So, @TapamN, does a dev know the state of each one of those steps the GPU goes through or is it all black boxed to him? Does it fill its input buffer completely before doing the bounding box texts or is that a parallel procedure? Are the substrips generated consistently across frames with models in different positions, or does the GPU try to do something clever to get optimal substrips there? Is the gpu loading the next frame's strips into its geometry buffers as it is rasterizing the current frame in parallel? Does the dev get to ask it when to raster/load verts and when to not if he wants to?

Thanks again.
 
Fun times, Artstation gives a peek at what artists would prefer to do while still being somewhat reasonable, we'll see what the Xsx and PS5 are actually up to but I've often seen objects in this poly range (4.5k tris axe).
neil-houari-2.jpg

3x a detailed character model from Dreamcast... just for an axe. Characters, without specific game concerns, often end up in 80k-160k range over there.
 
So, @TapamN, does a dev know the state of each one of those steps the GPU goes through or is it all black boxed to him?
I guess a lot of it's black boxes. Once you have the hardware set up to recieve polygons, you just send "set render state" commands and vertex commands and it does everything automatically. The advantage of knowing how it works is that you get a better idea of how to optimize for the hardware. By measuring the timing and some internal registers, you can get an idea of how the hardware works.

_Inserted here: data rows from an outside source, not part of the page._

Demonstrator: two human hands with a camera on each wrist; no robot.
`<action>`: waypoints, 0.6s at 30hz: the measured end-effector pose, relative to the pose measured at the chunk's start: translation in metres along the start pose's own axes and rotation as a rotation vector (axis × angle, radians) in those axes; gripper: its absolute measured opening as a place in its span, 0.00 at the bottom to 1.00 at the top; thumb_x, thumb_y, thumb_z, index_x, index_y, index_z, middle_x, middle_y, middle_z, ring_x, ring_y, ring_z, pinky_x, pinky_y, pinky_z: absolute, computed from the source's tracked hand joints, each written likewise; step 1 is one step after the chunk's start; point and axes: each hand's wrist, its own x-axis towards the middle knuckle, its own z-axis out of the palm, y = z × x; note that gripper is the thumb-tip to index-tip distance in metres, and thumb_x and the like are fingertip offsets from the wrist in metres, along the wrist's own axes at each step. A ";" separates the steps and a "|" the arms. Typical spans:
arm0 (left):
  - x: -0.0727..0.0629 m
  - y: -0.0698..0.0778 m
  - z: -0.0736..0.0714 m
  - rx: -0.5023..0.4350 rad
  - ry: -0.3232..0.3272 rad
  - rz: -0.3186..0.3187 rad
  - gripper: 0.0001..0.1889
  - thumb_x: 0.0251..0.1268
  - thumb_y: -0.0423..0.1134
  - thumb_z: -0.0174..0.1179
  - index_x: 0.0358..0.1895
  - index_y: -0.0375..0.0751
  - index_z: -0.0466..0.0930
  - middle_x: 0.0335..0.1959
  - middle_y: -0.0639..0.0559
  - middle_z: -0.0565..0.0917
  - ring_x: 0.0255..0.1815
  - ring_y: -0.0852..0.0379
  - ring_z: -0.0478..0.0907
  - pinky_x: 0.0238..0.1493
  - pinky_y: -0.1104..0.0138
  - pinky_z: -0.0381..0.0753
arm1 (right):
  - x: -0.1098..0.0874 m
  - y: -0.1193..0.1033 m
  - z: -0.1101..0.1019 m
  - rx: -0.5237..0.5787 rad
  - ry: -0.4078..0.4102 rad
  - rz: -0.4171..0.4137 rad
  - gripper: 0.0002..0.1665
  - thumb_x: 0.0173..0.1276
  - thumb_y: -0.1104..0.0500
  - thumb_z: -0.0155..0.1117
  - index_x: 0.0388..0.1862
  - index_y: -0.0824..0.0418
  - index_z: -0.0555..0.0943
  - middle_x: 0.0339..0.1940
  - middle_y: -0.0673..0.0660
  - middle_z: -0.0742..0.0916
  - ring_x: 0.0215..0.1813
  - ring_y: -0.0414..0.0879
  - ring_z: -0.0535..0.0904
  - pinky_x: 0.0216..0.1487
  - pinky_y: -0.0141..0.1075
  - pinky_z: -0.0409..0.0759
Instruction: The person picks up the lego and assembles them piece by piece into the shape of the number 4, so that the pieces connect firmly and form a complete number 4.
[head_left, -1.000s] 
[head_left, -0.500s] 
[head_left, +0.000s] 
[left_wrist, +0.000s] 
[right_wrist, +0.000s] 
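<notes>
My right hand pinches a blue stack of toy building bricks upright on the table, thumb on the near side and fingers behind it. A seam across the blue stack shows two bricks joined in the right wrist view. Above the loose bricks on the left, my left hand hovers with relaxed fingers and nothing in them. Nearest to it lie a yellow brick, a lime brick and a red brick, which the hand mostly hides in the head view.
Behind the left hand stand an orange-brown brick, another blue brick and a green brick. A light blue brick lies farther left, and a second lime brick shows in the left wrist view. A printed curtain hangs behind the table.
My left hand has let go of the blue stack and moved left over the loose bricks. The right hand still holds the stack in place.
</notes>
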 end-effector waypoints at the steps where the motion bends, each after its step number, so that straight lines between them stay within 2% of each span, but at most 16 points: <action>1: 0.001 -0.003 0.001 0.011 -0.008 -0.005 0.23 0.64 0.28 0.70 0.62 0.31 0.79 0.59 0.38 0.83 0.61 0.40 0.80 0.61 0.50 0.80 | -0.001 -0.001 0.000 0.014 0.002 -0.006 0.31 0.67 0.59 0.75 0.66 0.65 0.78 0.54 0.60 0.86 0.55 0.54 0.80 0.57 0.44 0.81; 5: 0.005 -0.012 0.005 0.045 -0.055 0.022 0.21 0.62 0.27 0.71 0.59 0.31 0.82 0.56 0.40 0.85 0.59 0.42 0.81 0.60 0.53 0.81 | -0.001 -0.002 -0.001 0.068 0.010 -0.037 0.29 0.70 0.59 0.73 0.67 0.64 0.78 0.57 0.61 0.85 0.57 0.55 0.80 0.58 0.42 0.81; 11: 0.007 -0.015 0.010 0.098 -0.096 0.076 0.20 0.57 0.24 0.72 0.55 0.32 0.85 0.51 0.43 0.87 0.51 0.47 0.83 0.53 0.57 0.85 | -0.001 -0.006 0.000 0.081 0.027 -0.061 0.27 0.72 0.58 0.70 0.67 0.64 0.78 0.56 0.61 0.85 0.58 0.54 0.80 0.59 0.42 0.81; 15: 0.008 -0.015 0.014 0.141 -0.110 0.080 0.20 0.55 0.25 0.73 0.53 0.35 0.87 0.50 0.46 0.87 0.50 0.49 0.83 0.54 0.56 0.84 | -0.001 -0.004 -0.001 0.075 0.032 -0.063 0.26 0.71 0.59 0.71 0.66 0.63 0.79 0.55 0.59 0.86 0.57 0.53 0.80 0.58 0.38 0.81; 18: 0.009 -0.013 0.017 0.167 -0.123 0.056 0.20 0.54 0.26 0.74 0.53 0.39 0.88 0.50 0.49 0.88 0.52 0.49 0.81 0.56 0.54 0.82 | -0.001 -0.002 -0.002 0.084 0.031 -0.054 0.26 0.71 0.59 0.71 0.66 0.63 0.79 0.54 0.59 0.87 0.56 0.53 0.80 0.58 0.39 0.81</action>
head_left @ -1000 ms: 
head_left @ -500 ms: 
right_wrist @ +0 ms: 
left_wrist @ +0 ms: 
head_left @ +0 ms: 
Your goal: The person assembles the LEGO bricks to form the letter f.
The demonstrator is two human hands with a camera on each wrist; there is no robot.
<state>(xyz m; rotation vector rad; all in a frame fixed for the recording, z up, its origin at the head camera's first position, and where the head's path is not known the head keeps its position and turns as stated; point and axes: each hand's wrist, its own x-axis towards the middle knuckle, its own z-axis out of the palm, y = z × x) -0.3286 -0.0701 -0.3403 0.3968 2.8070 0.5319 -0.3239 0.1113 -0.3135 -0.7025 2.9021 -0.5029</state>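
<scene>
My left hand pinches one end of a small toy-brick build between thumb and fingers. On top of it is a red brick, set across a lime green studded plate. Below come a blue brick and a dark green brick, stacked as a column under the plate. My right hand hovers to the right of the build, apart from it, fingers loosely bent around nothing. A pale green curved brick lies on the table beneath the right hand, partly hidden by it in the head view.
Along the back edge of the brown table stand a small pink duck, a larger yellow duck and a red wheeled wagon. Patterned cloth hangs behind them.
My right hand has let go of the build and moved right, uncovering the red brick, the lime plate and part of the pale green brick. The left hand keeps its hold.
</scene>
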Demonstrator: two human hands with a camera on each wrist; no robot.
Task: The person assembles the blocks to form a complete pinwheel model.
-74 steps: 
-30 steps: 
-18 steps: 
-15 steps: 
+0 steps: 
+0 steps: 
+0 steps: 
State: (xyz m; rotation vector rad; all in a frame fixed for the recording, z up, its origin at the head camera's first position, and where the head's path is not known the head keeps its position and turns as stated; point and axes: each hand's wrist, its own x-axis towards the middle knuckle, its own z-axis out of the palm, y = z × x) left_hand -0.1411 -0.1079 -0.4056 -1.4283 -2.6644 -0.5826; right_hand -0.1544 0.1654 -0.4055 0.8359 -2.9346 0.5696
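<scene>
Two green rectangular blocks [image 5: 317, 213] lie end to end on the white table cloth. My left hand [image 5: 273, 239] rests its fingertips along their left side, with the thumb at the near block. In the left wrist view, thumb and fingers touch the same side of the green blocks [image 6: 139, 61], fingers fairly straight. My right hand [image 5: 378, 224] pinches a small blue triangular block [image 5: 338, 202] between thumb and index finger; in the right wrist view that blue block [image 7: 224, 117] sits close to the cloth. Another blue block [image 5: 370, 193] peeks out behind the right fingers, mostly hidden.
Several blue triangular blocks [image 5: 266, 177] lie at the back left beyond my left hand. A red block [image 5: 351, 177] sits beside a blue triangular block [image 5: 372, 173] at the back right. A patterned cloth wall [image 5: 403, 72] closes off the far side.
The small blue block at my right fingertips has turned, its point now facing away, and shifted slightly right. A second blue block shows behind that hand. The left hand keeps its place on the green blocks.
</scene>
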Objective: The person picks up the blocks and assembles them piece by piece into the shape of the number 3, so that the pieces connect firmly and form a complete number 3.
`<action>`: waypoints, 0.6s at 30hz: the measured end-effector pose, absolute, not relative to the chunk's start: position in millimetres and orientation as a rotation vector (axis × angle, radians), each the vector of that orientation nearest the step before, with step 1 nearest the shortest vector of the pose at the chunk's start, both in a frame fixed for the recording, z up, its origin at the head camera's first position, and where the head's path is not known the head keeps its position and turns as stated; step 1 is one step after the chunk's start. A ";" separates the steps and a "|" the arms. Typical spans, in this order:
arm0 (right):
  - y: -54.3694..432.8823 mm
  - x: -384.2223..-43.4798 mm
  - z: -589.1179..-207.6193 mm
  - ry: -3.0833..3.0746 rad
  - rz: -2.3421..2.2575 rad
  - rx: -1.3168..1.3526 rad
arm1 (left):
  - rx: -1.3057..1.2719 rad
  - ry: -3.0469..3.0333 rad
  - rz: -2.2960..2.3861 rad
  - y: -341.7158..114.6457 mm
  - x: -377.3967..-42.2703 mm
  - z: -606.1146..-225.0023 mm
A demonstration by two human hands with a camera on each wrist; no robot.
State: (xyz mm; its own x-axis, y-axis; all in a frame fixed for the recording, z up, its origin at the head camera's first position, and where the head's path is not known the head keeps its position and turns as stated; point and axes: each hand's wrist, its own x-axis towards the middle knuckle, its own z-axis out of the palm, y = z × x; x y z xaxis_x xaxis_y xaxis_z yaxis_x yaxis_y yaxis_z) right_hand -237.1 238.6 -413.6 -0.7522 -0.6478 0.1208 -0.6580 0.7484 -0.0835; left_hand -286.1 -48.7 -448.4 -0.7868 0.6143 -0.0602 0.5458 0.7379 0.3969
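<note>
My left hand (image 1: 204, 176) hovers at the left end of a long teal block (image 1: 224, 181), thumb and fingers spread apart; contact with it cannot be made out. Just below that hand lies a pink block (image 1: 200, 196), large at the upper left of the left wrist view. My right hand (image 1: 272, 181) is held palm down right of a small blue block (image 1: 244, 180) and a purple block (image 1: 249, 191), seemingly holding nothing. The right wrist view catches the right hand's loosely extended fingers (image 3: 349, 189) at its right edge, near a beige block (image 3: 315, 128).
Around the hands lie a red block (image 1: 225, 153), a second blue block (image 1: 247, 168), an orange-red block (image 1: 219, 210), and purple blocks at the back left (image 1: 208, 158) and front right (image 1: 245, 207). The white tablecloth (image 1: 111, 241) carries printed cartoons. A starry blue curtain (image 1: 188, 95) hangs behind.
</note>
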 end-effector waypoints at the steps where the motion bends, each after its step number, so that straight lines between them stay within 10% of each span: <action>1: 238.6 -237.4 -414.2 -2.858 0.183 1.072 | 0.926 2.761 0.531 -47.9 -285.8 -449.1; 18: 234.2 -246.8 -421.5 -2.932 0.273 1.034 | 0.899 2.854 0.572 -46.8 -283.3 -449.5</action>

For example, there's a register that you can use to measure how much RAM is used by polygon data. So you can send a single triangle and see that it takes up 84 bytes of space. Then you try sending a 2-triangle strip and it takes up 108 bytes of space, 24 bytes more. You can guess that the extra 24 bytes are the position (12 bytes), UVs (8 bytes), and color (4 bytes), So the formula for space used for a strip is probably 12 + 24 * vert_count bytes. You try a 3 triangle strip, and it takes 192 bytes. That's odd, the formula didn't work. Then you try a 4 triangle strip. That one follows the formula. Oh, that document on the GPU mentioned something about strip sizes of 1, 2, 4, and 6, but not 3. Maybe the rendering side of the hardware doesn't 3 triangle strips. If you treat the 3 triangle strip as a 2 triangle and 1 triangle strip, the formula works again.

Doing experiments like that can figure out a lot.

Does it fill its input buffer completely before doing the bounding box texts or is that a parallel procedure?
It probably starts writing stuff to memory as soon as either when it gets a end-of-strip vertex or the buffer fills up enough that you have a 6-triangle substrip ready. It would be tricky to measure exactly when it triggers a write, but I think that's pretty likely that's how it works. There's actually a "finish this list" command that you need to send it once you've submitted everything that causes it to flush some unwritten data before you render the list, but I'm not sure exactly what it writes.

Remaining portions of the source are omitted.